§ **What this task involves**: Return exactly the listing's lines, from its first line to the line holding "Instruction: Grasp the", ends included.

§ **Data excerpt**:

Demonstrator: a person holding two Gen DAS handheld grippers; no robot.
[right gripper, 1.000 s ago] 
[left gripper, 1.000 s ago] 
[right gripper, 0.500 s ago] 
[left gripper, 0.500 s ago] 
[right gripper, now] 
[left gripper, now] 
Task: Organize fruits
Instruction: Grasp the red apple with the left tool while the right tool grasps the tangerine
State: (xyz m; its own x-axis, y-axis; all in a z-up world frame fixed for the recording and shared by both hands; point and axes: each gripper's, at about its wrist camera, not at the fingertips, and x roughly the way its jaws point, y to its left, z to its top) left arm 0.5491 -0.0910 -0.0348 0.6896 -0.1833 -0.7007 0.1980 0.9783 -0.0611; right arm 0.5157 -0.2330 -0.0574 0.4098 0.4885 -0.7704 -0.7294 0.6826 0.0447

§ **Your response**:
Demonstrator: a person holding two Gen DAS handheld grippers; no robot.
[right gripper, 1.000 s ago] 
[left gripper, 1.000 s ago] 
[right gripper, 0.500 s ago] 
[left gripper, 0.500 s ago] 
[right gripper, now] 
[left gripper, now] 
Task: Organize fruits
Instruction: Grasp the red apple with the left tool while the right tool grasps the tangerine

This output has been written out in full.